──────── DATASET RECORDS
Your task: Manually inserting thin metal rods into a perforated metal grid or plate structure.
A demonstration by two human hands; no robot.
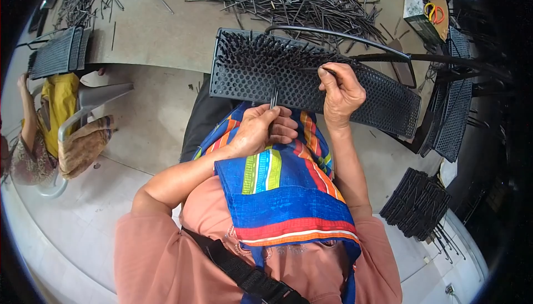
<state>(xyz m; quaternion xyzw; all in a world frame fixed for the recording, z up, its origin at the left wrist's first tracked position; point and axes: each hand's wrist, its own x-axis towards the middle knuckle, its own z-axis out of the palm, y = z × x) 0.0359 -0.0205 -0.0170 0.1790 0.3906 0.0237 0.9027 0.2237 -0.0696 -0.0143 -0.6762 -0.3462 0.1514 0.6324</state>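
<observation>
A long black perforated rack [311, 84] slants across in front of me. Dark thin rods [244, 51] stand packed in its holes along the far left part, while the near rows show bare holes. My left hand [258, 129] sits below the rack's near edge, its thumb and fingers pinching a few slim dark rods [274, 96] that point up at the rack. Above the rack's middle, my right hand [341, 90] has thumb and forefinger closed on what looks like one thin dark rod [311, 69], its tip pointing left toward the standing rods.
Heaps of loose dark rods [294, 4] cover the far table [161, 37]. A curved metal handle [338, 33] arches over the rack. At far right stand a box [419, 4] with scissors [433, 12] and more perforated racks [452, 104]. Another person [33, 154] sits at left by a chair.
</observation>
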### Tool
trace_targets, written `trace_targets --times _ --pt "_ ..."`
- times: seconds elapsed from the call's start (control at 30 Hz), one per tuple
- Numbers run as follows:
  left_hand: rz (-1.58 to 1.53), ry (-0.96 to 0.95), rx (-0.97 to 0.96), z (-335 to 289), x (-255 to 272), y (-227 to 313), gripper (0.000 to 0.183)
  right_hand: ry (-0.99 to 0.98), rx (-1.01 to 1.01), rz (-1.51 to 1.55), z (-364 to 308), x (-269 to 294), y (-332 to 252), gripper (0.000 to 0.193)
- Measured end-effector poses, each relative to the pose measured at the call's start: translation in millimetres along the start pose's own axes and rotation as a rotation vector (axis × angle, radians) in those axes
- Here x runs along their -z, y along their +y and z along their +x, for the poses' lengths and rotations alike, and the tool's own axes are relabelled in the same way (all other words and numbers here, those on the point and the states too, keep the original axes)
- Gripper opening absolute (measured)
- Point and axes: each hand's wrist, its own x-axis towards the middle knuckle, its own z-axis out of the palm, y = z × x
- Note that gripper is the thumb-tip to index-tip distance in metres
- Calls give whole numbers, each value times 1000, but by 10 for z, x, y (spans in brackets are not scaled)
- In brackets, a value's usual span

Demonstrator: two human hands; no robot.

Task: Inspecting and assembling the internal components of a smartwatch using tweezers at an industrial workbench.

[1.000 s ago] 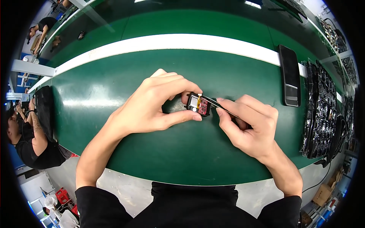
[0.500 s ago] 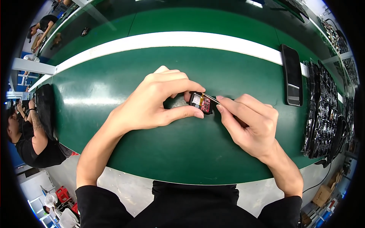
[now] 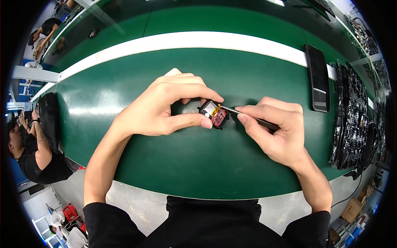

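Between the thumb and fingers of my left hand (image 3: 169, 103) is an opened smartwatch case (image 3: 214, 114), black and rounded. Inside it show a red circuit board (image 3: 218, 118), a silvery block and a strip of yellow tape. My right hand (image 3: 277, 126) is closed round slim dark tweezers (image 3: 264, 123). Their tip meets the case at the upper edge of the board, near the yellow tape; whether the tips pinch anything is too small to tell. Both hands are over the green tabletop.
A black smartphone (image 3: 317, 78) lies at the right, against the white rail (image 3: 215, 40). Beside it are stacked black trays (image 3: 349, 118) in shiny plastic. On the far left a co-worker (image 3: 37, 144) sits by a black bag (image 3: 49, 120).
The watch case has shifted slightly left and turned in my left hand. My right hand has tilted the tweezers flatter, so more of their dark shaft shows.
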Motion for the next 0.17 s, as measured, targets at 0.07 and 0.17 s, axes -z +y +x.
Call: trace_targets --times 0.07,0.17 --pt "27 -2 -24 15 4 -11 53 -6 5 -14 0 0 -3 14" --pt "6 -55 38 21 33 32 51 -7 1 -23 -2 -10 -11 14"
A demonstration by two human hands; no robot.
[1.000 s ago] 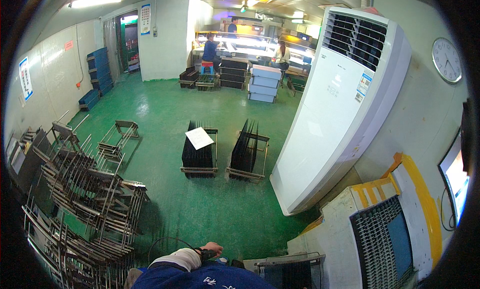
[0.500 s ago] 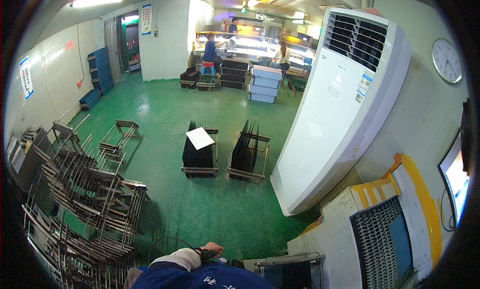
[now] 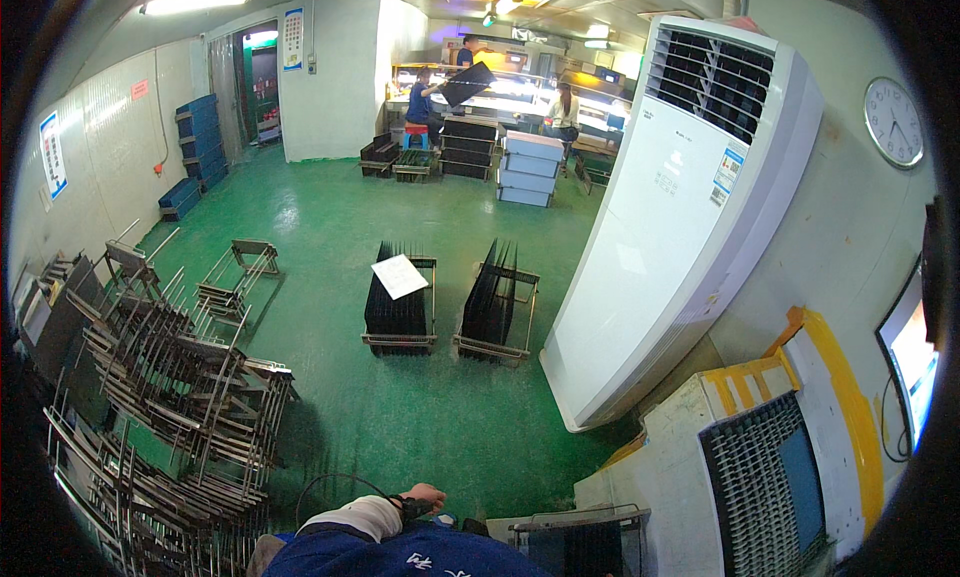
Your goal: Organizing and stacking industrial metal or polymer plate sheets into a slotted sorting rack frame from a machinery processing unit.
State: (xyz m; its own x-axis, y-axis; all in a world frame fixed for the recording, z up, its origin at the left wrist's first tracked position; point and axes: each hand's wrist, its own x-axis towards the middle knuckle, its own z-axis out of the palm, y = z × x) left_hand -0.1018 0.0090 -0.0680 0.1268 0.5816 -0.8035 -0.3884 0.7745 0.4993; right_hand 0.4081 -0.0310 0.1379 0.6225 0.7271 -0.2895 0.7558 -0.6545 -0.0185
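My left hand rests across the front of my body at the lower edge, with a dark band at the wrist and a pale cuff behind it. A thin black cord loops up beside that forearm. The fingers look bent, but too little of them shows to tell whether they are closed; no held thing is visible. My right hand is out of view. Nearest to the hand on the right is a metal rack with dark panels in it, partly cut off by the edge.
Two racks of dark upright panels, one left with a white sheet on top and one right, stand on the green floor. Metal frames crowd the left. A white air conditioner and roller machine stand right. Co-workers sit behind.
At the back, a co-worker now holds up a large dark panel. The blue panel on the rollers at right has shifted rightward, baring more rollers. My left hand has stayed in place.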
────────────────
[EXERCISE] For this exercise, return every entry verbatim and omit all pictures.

[WRITTEN RESPONSE]
Your task: Manually inserting thin metal rods into a perforated metal grid or plate structure.
A demonstration by two human hands; no robot.
<state>(xyz m; quaternion xyzw; all in a world frame fixed for the recording, z up, its origin at the left wrist's first tracked position; point and axes: each hand's wrist, its own x-axis towards the middle knuckle, its own z-axis out of the palm, y = z × x) 0.0359 -0.0205 -0.0170 0.1790 0.3906 0.0237 0.9027 0.2237 -0.0696 -0.0143 -0.6762 -0.3462 0.1514 0.6324</state>
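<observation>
A long black perforated rack [311, 84] slants across in front of me. Dark thin rods [244, 51] stand packed in its holes along the far left part, while the near rows show bare holes. My left hand [258, 129] sits below the rack's near edge, its thumb and fingers pinching a few slim dark rods [274, 96] that point up at the rack. Above the rack's middle, my right hand [341, 90] has thumb and forefinger closed on what looks like one thin dark rod [311, 69], its tip pointing left toward the standing rods.
Heaps of loose dark rods [294, 4] cover the far table [161, 37]. A curved metal handle [338, 33] arches over the rack. At far right stand a box [419, 4] with scissors [433, 12] and more perforated racks [452, 104]. Another person [33, 154] sits at left by a chair.
</observation>
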### Tool
trace_targets, written `trace_targets --times _ --pt "_ ..."`
- times: seconds elapsed from the call's start (control at 30 Hz), one per tuple
- Numbers run as follows:
  left_hand: rz (-1.58 to 1.53), ry (-0.96 to 0.95), rx (-0.97 to 0.96), z (-335 to 289), x (-255 to 272), y (-227 to 313), gripper (0.000 to 0.183)
  right_hand: ry (-0.99 to 0.98), rx (-1.01 to 1.01), rz (-1.51 to 1.55), z (-364 to 308), x (-269 to 294), y (-332 to 252), gripper (0.000 to 0.193)
- Measured end-effector poses, each relative to the pose measured at the call's start: translation in millimetres along the start pose's own axes and rotation as a rotation vector (axis × angle, radians) in those axes
- Here x runs along their -z, y along their +y and z along their +x, for the poses' lengths and rotations alike, and the tool's own axes are relabelled in the same way (all other words and numbers here, those on the point and the states too, keep the original axes)
- Gripper opening absolute (measured)
- Point and axes: each hand's wrist, its own x-axis towards the middle knuckle, its own z-axis out of the palm, y = z × x
- Note that gripper is the thumb-tip to index-tip distance in metres
- Calls give whole numbers, each value times 1000, but by 10 for z, x, y (spans in brackets are not scaled)
- In brackets, a value's usual span

Demonstrator: two human hands; no robot.

Task: Inspecting and assembling the internal components of a smartwatch using tweezers at an industrial workbench.

[1.000 s ago] 
[0.500 s ago] 
[now] 

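Between the thumb and fingers of my left hand (image 3: 169, 103) is an opened smartwatch case (image 3: 214, 114), black and rounded. Inside it show a red circuit board (image 3: 218, 118), a silvery block and a strip of yellow tape. My right hand (image 3: 277, 126) is closed round slim dark tweezers (image 3: 264, 123). Their tip meets the case at the upper edge of the board, near the yellow tape; whether the tips pinch anything is too small to tell. Both hands are over the green tabletop.
A black smartphone (image 3: 317, 78) lies at the right, against the white rail (image 3: 215, 40). Beside it are stacked black trays (image 3: 349, 118) in shiny plastic. On the far left a co-worker (image 3: 37, 144) sits by a black bag (image 3: 49, 120).
The watch case has shifted slightly left and turned in my left hand. My right hand has tilted the tweezers flatter, so more of their dark shaft shows.
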Motion for the next 0.17 s, as measured, targets at 0.07 and 0.17 s, axes -z +y +x.
Call: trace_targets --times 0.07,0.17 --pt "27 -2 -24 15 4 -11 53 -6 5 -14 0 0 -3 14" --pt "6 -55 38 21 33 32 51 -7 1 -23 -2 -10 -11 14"
A demonstration by two human hands; no robot.
[1.000 s ago] 
[0.500 s ago] 
[now] 
Your goal: Organizing and stacking industrial metal or polymer plate sheets into a slotted sorting rack frame from a machinery processing unit.
State: (xyz m; its own x-axis, y-axis; all in a world frame fixed for the recording, z up, its origin at the left wrist's first tracked position; point and axes: each hand's wrist, its own x-axis towards the middle knuckle, its own z-axis out of the palm, y = z × x) left_hand -0.1018 0.0090 -0.0680 0.1268 0.5816 -0.8035 -0.3884 0.7745 0.4993; right_hand 0.4081 -0.0310 0.1379 0.6225 0.7271 -0.2895 0.7558 -0.6545 -0.0185
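My left hand rests across the front of my body at the lower edge, with a dark band at the wrist and a pale cuff behind it. A thin black cord loops up beside that forearm. The fingers look bent, but too little of them shows to tell whether they are closed; no held thing is visible. My right hand is out of view. Nearest to the hand on the right is a metal rack with dark panels in it, partly cut off by the edge.
Two racks of dark upright panels, one left with a white sheet on top and one right, stand on the green floor. Metal frames crowd the left. A white air conditioner and roller machine stand right. Co-workers sit behind.
At the back, a co-worker now holds up a large dark panel. The blue panel on the rollers at right has shifted rightward, baring more rollers. My left hand has stayed in place.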

That completes the response.